# EXERCISE REQUIREMENTS
Using the records below, give again exactly the lines from the line that contains "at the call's" through the line that contains "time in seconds", both ends included, and only those.
──────── SUPPLIED MATERIAL ────────
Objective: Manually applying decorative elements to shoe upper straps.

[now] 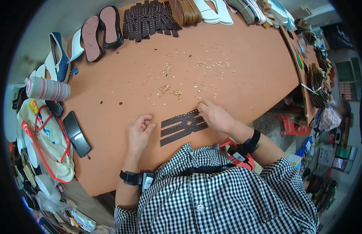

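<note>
The dark brown studded strap piece (177, 137) lies flat on the counter (267, 78) between the two hands, its long parted strips reaching toward the left fingers and its far end running beneath the right fingers. The right hand (217, 117) bears down on that end, thumb and forefinger drawn together over the upper strip; whether they grip the strip or some small thing on it, I cannot tell. The left hand (139, 133) rests just beside the strips, its fingers loosely curled with the thumb held apart, holding nothing and not touching the piece. Beyond both sets of fingers, small gold-coloured bits (177, 94) are strewn over the counter, thickest in a few loose heaps, the nearest just past the strap piece. Two small dark scraps (120, 103) sit beyond and to the left of the left fingers. Well to the left of those fingers are a dark phone (76, 133), a pale bag with a red cord (46, 140) and, farther off, a striped cup (48, 89) lying on its side. At the far edge, well away from the fingers, stand two pink-topped soles (110, 24), next to a spread of dark studded straps (149, 21) and a bundle of brown strips (187, 12).
</note>
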Demonstrator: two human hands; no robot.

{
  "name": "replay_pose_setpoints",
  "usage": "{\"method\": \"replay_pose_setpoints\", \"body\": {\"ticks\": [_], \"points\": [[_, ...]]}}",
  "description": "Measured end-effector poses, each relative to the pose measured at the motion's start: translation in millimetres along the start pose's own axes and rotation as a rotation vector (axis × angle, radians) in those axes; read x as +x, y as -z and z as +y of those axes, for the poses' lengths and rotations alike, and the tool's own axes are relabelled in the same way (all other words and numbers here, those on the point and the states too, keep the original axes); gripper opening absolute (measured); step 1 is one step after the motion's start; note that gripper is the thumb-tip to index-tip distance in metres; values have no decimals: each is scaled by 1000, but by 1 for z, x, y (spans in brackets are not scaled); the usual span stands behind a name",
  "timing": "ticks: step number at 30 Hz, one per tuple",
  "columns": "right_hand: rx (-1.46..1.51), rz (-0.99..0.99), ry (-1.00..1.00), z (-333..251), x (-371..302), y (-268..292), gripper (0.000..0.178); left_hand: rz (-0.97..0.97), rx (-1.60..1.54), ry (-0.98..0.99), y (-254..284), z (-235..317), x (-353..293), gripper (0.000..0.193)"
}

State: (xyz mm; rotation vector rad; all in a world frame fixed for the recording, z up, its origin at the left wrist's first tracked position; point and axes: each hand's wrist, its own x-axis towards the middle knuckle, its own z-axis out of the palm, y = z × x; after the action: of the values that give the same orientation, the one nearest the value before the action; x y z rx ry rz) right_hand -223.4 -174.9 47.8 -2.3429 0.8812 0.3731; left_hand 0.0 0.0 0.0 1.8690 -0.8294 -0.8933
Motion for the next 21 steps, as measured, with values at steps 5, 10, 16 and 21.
{"method": "replay_pose_setpoints", "body": {"ticks": [5, 10, 16, 21], "points": [[133, 156, 121, 12, 4, -8, 12, -44, -33, 25, 0, -3, -2, 21], [199, 113, 140, 15, 13, 1, 14, -40, 49, -36, 0, 0, -1, 23], [210, 98, 135, 15, 17, 2, 16, -64, -55, 57, 2, 0, 0, 22], [279, 186, 101, 16, 13, -5, 16, -67, -159, 159, 3, 11, 1, 23]]}}
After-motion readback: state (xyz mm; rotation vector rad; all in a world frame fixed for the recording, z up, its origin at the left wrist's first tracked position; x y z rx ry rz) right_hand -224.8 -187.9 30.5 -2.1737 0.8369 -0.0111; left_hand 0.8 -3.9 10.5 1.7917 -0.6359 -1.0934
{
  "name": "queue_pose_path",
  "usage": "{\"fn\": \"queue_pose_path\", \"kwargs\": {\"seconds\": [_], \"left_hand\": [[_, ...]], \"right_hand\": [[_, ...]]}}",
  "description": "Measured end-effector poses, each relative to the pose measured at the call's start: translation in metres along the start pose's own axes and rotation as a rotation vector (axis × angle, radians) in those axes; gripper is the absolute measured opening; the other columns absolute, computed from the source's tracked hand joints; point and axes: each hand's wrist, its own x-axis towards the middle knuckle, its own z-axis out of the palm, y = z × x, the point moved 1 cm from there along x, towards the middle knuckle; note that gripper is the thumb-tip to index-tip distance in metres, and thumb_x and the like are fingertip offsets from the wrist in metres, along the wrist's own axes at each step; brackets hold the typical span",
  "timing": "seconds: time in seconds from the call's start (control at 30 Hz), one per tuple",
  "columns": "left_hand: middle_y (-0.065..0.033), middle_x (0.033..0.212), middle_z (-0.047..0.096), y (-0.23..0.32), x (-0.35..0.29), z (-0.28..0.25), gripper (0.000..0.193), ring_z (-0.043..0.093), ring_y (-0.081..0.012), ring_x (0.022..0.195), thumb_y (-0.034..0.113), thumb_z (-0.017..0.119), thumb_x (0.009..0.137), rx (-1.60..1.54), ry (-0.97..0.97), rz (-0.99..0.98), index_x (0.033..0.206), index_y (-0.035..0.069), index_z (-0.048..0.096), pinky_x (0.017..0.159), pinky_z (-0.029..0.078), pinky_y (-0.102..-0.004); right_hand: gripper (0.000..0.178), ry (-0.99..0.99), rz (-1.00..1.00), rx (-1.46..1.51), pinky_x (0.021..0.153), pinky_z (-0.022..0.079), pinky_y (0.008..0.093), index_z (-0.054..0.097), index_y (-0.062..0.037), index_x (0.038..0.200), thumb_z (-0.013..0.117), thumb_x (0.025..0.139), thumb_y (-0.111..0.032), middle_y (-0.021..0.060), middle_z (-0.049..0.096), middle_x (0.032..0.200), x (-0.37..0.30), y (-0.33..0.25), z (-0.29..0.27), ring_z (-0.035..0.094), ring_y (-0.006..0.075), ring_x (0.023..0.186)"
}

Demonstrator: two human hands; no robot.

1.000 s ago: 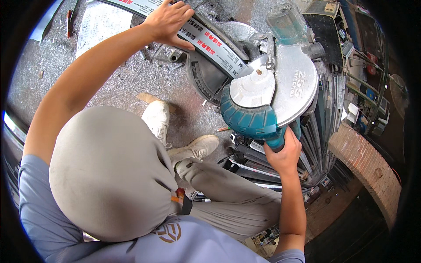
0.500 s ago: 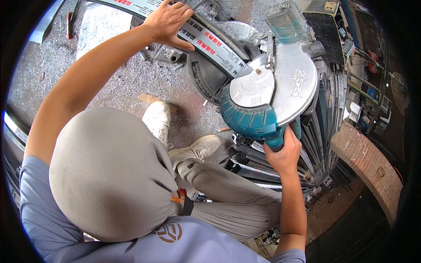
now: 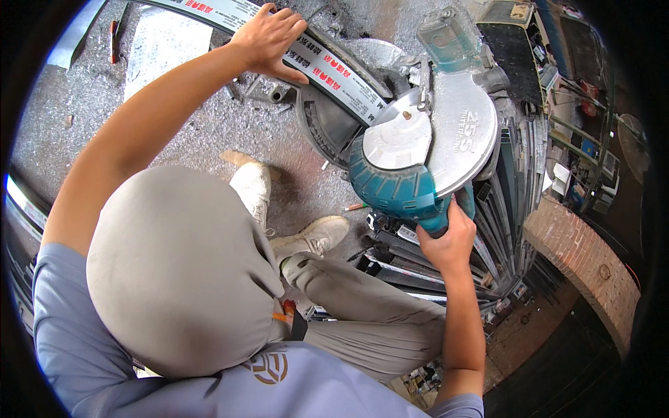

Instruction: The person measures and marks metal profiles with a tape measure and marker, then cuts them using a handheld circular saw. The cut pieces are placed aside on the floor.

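Where the strip (image 3: 331,73) with its pale printed film lies on the saw (image 3: 390,191), its right end comes up to the silver guard (image 3: 397,143); whether they touch, I cannot tell. The left hand (image 3: 270,40) presses across the strip, its fingers spread wide, with the thumb along the near edge. The right hand (image 3: 451,242) is closed around the teal handle (image 3: 435,226), though some of its fingers are hidden from me. Below the saw, two pale shoes (image 3: 313,237) stand on the floor (image 3: 178,132), which is covered with shiny chips. A white sheet (image 3: 167,49) lies to the left, and many long bars (image 3: 500,219) lie at the right.
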Motion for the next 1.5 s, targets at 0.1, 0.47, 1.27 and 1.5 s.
{"fn": "queue_pose_path", "kwargs": {"seconds": [0.1,0.47,1.27,1.5], "left_hand": [[-0.0142,0.108,0.060,0.001,-0.001,0.000,0.109,0.057,-0.0292,0.106,0.096,0.062,0.061,0.019,-0.046,-0.003,0.110,-0.001,0.058,0.104,0.037,-0.0573],[-0.0124,0.126,0.060,0.005,-0.004,0.007,0.110,0.052,-0.0259,0.127,0.095,0.054,0.074,0.147,-0.072,-0.064,0.129,0.000,0.052,0.113,0.035,-0.0495],[-0.0171,0.156,0.042,0.015,0.002,-0.018,0.119,0.041,-0.0325,0.147,0.090,0.062,0.073,-0.017,-0.278,-0.117,0.163,0.021,0.027,0.127,0.014,-0.0571],[-0.0170,0.164,0.037,0.041,0.013,-0.048,0.122,0.021,-0.0403,0.157,0.081,0.077,0.067,-0.044,-0.460,-0.367,0.164,0.025,0.028,0.123,0.008,-0.0682]], "right_hand": [[0.056,0.016,-0.015,0.007,0.077,0.056,0.0480,0.066,0.0032,0.117,0.081,0.064,-0.010,0.0252,0.070,0.094,0.000,0.001,-0.001,0.068,0.0481,0.088],[0.046,0.054,-0.036,-0.046,0.072,0.055,0.0504,0.063,-0.0005,0.101,0.083,0.063,-0.015,0.0235,0.069,0.090,-0.002,0.003,0.008,0.066,0.0483,0.083],[0.044,-0.108,0.001,-0.088,0.076,0.056,0.0520,0.064,-0.0004,0.094,0.088,0.065,-0.023,0.0253,0.070,0.085,0.003,0.009,0.001,0.068,0.0477,0.085],[0.040,-0.005,0.025,-0.129,0.079,0.054,0.0578,0.068,-0.0001,0.101,0.078,0.066,-0.017,0.0282,0.070,0.087,-0.002,0.009,0.017,0.066,0.0508,0.086]]}}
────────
# ANSWER FOR THIS EXERCISE
  "description": "Measured end-effector poses, each relative to the pose measured at the call's start: translation in metres along the start pose's own axes and rotation as a rotation vector (axis × angle, radians) in those axes; gripper is the absolute measured opening; the other columns absolute, computed from the source's tracked hand joints; point and axes: each hand's wrist, its own x-axis towards the middle knuckle, its own z-axis out of the palm, y = z × x, the point moved 1 cm from there along x, towards the middle knuckle; note that gripper is the thumb-tip to index-tip distance in metres, and thumb_x and the like are fingertip offsets from the wrist in metres, along the wrist's own axes at each step; brackets hold the typical span",
  "timing": "seconds: time in seconds from the call's start (control at 30 Hz), one per tuple",

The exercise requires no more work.